Когда стоит пасмурная погода, мы с полным тёзкой покойного консула можем уделить внимание и полёту голубей, и сирене пожарной машины, и даже колготне таких незначительных животных, как комары. Но, всё-таки, на облака смотреть куда приятнее. И хотя я ненавижу физический труд, в мае я встал с дивана и тщательно вымыл окно.
- Приск, смотри, какая туча. Как гигантский баобаб!
- Бао-что?
- Это дерево такое, балда. Оно в Африке растёт.
- М-м-м, нет. Как ядерный взрыв.
- Ты то, что в этом понимаешь?
- Побольше некоторых. Вчера показывали по телеку.
- А эта похоже на наковальню.
- На шапочку… китайского… апельсина?
- Мандарина.
- Какая разница?
- Откуда ты вообще можешь знать, как выглядит китайский мандарин?!

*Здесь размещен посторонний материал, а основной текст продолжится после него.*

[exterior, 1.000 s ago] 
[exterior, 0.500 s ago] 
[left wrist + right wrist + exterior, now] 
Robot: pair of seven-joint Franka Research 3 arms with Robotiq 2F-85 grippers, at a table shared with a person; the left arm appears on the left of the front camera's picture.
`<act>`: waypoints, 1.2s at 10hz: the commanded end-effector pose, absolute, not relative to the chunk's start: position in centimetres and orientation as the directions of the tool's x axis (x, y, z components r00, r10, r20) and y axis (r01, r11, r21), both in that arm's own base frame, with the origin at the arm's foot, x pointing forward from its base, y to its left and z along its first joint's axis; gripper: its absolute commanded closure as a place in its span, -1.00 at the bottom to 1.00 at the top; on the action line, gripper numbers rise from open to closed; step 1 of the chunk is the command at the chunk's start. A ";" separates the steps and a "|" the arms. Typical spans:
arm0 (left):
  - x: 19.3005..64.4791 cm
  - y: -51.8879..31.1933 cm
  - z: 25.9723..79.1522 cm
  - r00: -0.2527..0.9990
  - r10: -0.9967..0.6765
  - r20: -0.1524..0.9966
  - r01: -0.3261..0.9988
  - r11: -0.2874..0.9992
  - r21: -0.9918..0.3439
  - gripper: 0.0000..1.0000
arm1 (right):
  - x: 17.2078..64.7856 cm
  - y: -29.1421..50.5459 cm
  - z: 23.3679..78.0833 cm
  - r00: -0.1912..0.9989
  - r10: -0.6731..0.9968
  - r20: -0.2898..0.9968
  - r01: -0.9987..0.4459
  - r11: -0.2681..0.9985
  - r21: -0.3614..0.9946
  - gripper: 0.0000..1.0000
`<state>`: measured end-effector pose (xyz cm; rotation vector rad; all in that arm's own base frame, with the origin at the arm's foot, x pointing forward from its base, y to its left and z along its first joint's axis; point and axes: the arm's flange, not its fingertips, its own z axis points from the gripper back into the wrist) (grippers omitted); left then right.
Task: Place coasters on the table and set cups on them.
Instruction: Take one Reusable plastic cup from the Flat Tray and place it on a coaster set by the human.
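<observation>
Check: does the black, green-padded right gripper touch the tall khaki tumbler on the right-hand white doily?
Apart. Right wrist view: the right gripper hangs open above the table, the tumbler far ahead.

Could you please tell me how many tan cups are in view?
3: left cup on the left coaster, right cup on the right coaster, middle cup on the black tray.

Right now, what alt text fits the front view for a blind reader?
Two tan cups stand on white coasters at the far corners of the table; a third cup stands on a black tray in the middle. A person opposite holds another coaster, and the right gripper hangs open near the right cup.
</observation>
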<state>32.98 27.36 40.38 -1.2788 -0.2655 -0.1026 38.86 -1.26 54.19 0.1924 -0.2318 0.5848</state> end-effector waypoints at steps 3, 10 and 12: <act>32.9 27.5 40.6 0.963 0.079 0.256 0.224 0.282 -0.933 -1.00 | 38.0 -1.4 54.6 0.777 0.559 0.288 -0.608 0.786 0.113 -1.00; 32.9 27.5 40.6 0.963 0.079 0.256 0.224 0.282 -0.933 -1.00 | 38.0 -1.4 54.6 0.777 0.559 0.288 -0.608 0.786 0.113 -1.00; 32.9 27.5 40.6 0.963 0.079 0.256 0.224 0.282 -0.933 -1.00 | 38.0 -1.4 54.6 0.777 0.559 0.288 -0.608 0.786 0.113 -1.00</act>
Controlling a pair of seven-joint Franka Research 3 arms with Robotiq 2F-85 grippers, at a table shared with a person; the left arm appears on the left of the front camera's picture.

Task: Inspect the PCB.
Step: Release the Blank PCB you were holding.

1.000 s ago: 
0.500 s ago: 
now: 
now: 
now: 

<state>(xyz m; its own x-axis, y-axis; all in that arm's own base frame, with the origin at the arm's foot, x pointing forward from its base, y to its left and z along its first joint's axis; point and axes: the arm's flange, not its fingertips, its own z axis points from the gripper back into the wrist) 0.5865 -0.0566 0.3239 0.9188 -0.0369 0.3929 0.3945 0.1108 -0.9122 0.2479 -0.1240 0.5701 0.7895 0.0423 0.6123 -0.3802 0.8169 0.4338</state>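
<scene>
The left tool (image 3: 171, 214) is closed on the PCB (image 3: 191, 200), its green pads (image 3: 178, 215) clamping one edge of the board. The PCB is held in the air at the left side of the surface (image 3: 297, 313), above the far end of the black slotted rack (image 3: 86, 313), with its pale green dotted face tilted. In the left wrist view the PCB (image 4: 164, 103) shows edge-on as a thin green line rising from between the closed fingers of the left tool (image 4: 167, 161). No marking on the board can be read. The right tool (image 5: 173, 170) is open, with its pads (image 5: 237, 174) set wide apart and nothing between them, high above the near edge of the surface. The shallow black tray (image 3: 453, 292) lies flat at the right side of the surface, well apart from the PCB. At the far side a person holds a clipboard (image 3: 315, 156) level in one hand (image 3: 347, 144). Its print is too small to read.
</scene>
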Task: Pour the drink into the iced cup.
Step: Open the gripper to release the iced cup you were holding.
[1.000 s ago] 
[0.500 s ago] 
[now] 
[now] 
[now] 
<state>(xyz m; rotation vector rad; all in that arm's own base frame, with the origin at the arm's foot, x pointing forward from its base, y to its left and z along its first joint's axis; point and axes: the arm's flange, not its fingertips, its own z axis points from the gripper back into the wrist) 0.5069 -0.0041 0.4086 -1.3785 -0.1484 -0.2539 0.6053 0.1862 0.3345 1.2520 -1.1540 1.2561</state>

- Я что, на облаке живу? Видел по «National Geographic». Он, кстати, идёт с помехами, потому что я провод погрыз. Вызови мастера!
Ну это было уже слишком! Даже домашние коты не должны формировать представление об окружающей нас действительности с помощью телевизора. И взяв с собой Приска, я отправился в Царицыно, чтобы наконец показать своему компаньону реальный мир.
После двухчасовой тряски в метро, - кот, надо сказать, перенёс её стойко, как настоящий республиканец, - мы выбрались наружу и обогнув псевдоготическое творение Лужкова, наводящее на приятные мысли о замках Луары и самодурстве старухи Екатерины, разбили бивуак на Большой дворцовой поляне. От далёкого фонтана эхо доносило «На прекрасном голубом Дунае». Рядом звякали струны бадминтонных ракеток. Кричали дети: кто-то из взрослых запустил в небо бумажного змея. От крон молодых дубов на траву ложились лёгкие мышастые тени. Я снял туфли и с наслаждением запустил ноги в холодный клевер, а перед выпуском кота в открытый космос нацепил на него ошейник.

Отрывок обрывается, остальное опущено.